_Task objective_.
Pictures found in the material must be left out, and every line returned as written.

_Provided data_.
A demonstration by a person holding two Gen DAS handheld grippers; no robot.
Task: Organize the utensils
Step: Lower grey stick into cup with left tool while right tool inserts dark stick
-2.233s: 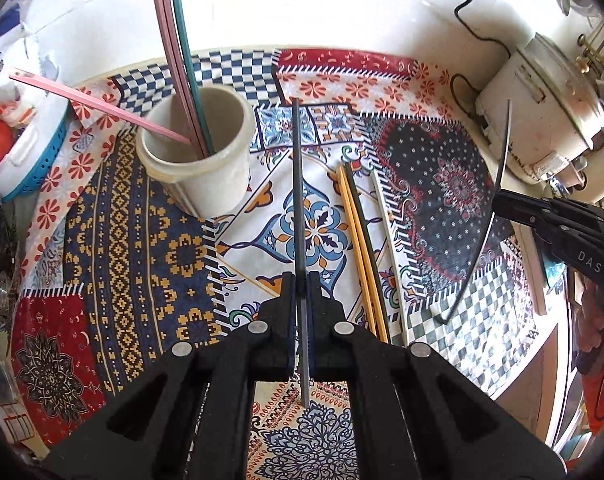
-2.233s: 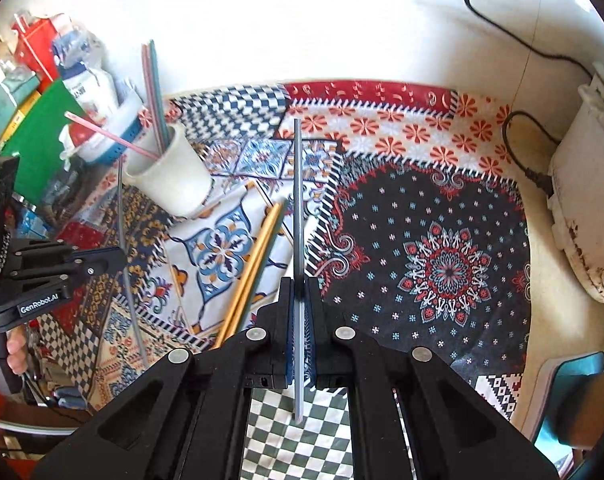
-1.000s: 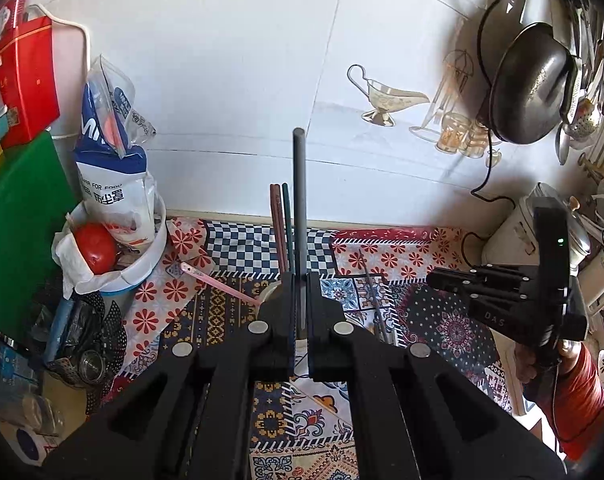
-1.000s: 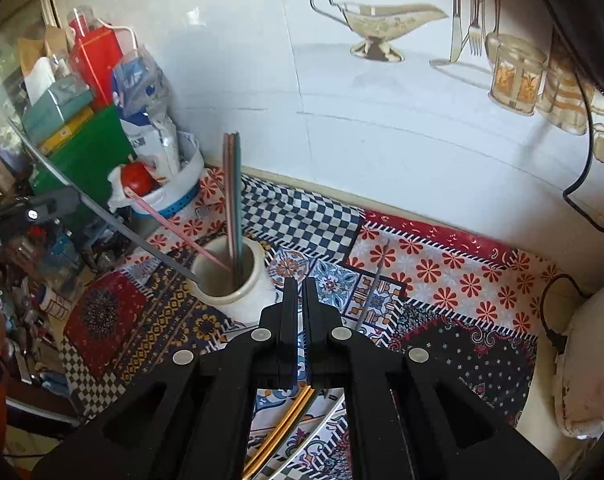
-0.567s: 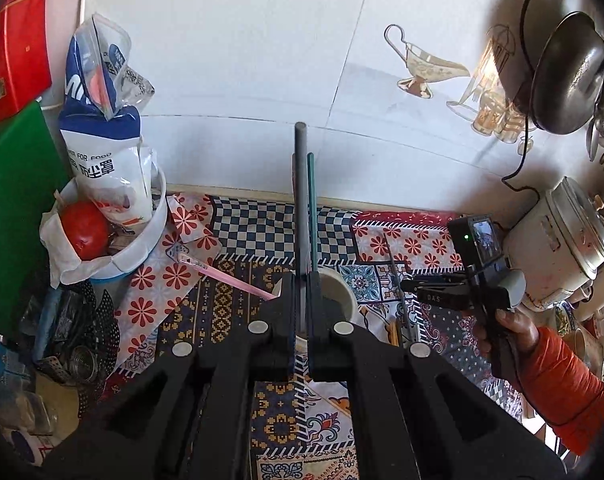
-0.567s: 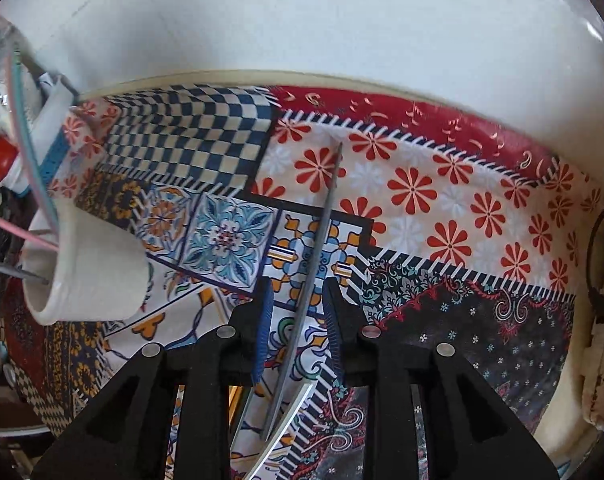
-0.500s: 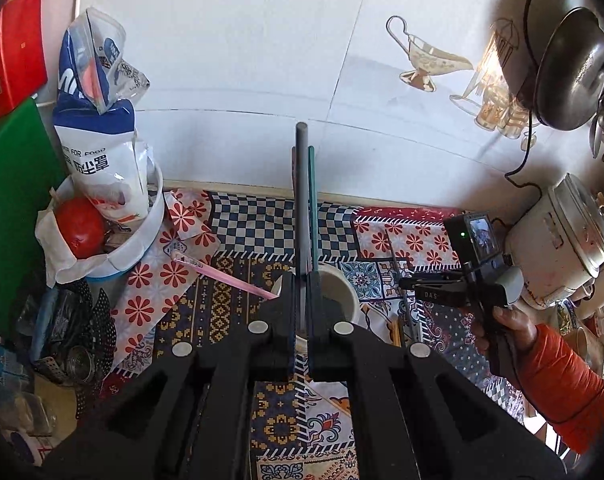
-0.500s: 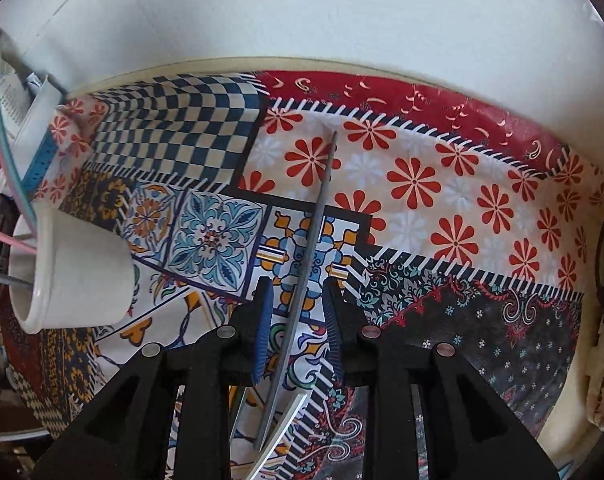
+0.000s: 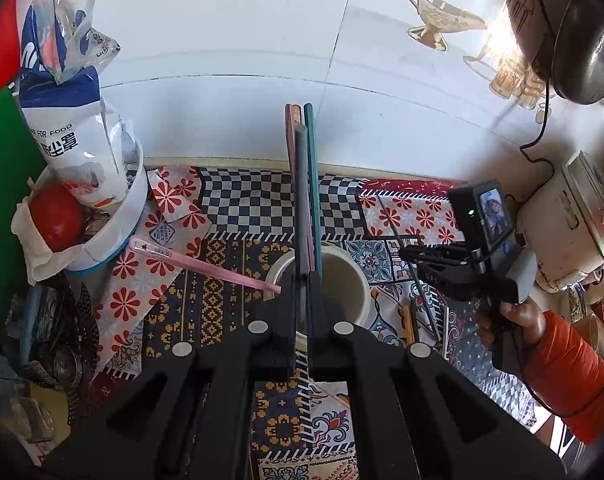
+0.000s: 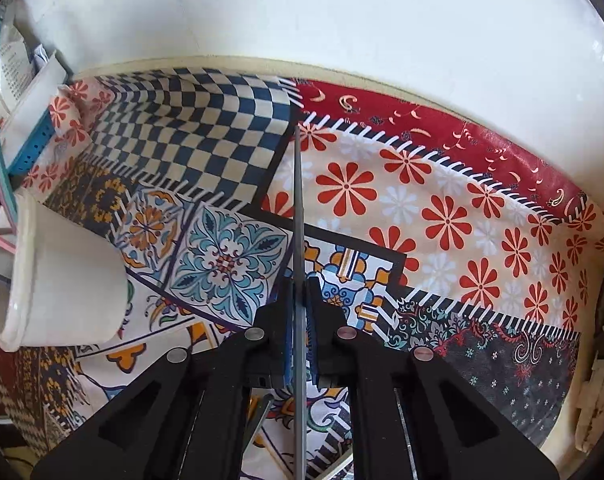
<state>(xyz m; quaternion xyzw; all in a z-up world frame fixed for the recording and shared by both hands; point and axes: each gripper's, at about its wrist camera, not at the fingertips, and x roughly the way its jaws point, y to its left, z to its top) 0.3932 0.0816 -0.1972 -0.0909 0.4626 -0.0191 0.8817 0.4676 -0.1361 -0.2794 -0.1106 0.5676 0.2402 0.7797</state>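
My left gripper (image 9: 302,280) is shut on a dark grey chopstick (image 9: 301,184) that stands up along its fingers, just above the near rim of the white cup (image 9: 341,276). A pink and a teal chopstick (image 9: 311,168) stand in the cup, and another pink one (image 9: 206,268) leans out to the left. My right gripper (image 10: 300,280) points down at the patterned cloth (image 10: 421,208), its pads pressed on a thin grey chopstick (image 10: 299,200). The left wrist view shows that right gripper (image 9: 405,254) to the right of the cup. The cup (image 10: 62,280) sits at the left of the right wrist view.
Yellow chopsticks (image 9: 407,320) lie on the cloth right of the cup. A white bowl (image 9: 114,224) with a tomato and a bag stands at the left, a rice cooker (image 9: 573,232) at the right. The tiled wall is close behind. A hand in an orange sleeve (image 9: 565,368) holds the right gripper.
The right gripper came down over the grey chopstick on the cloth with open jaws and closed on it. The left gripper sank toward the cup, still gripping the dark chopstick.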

_Exercise output_.
A demonstration by a person holding two Gen DAS handheld grippers; no robot.
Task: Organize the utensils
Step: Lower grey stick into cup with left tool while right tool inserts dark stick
-2.233s: 
-2.233s: 
-1.000s: 
-1.000s: 
-0.567s: 
-0.567s: 
-0.500s: 
-0.500s: 
+0.000s: 
+0.000s: 
<state>(xyz m; quaternion xyzw; all in a z-up world frame fixed for the recording and shared by both hands; point and axes: each gripper's, at about its wrist camera, not at the fingertips, and x roughly the way its jaws point, y to its left, z to its top) 0.3932 0.0816 -0.1972 -0.0909 0.4626 -0.0191 0.8817 0.4676 -0.1361 -0.2794 -0.1106 0.5676 0.2402 0.7797</state>
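My left gripper (image 9: 302,280) is shut on a dark grey chopstick (image 9: 301,184) that stands up along its fingers, just above the near rim of the white cup (image 9: 341,276). A pink and a teal chopstick (image 9: 311,168) stand in the cup, and another pink one (image 9: 206,268) leans out to the left. My right gripper (image 10: 300,280) points down at the patterned cloth (image 10: 421,208), its pads pressed on a thin grey chopstick (image 10: 299,200). The left wrist view shows that right gripper (image 9: 405,254) to the right of the cup. The cup (image 10: 62,280) sits at the left of the right wrist view.
Yellow chopsticks (image 9: 407,320) lie on the cloth right of the cup. A white bowl (image 9: 114,224) with a tomato and a bag stands at the left, a rice cooker (image 9: 573,232) at the right. The tiled wall is close behind. A hand in an orange sleeve (image 9: 565,368) holds the right gripper.
The right gripper came down over the grey chopstick on the cloth with open jaws and closed on it. The left gripper sank toward the cup, still gripping the dark chopstick.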

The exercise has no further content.